La défense des livres est cependant un fort mauvais moyen pour les supprimer. Dès qu’on interdit la lecture d’un livre tout le monde s’empresse à l’acheter. Le libraire en augmente le prix : il se vend beaucoup plus qu’il ne se vendoit auparavant & tel ouvrage auroit été imprimé dix fois dont on n’auroit pas vendu deux cents exemplaires, si l’envie & la curiosité du public n’avoient point été excitées par les défenses des magistrats & des pontifes.

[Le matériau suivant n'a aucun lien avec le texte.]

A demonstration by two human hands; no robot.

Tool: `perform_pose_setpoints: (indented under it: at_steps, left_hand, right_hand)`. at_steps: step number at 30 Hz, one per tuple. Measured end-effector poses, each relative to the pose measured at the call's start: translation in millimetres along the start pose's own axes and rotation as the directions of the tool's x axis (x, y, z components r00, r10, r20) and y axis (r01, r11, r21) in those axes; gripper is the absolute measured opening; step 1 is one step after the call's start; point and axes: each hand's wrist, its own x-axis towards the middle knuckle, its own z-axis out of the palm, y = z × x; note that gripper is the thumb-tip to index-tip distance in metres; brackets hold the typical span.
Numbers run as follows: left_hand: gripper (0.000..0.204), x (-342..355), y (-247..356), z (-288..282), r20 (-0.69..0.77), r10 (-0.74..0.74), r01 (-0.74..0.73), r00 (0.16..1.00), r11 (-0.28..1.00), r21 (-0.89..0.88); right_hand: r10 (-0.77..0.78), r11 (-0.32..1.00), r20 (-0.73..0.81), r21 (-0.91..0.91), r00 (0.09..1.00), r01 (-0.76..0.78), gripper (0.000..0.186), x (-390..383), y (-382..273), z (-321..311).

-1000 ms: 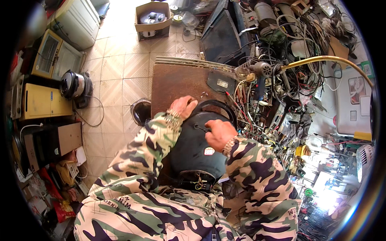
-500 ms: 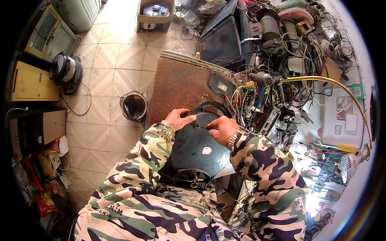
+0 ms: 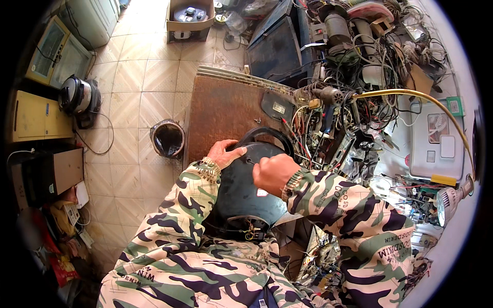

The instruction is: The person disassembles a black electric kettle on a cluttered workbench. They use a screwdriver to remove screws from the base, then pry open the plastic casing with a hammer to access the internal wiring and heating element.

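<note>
Head view: a round black appliance shell sits at the near edge of the brown table — against the person's lap. The left hand lies spread on its rim, while the right hand is fisted around a thin tool touching the shell — wires piled just right.

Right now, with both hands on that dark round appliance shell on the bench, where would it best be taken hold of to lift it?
Probably by the two opposite side rims of the dark round shell, a grip from left and right. Its top is domed and smooth, offering no purchase. The left hand already rests on its upper left edge; the right hand sits on top, closed as if around a small tool.
</note>
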Motion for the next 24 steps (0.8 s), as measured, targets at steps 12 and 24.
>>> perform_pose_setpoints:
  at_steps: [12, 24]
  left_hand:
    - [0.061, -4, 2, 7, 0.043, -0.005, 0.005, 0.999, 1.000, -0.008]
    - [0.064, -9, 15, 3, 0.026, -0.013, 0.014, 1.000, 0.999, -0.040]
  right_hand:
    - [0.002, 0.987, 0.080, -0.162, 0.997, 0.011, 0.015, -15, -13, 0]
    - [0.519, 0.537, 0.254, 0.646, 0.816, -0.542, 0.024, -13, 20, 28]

Ce qui accrédite encore ces livres prohibés, c’est qu’ils sont ordinairement bons & instructifs, & qu’ils intéressent les gens d’esprit & les savans : au lieu que la plupart de ceux qu’on débite publiquement ne sont que des romans & des historiettes, propres à divertir quelques femmelettes & quelques abbés ; un homme de génie aimant mieux garder le silence que d’écrire contre ses sentimens.

Je t’ai déja parlé de quelques savans de ce pays : j’en connois plusieurs autres. Un d’entr’eux [2] vient de donner un ouvrage de politique.

Quoiqu’il ait beaucoup de feu, d’esprit &

  1. Le pape avoit écrit une lettre à Maimbourg, pour le féliciter sur son Histoire du schisme des Grecs.
  2. L’abbé de S. Pierre.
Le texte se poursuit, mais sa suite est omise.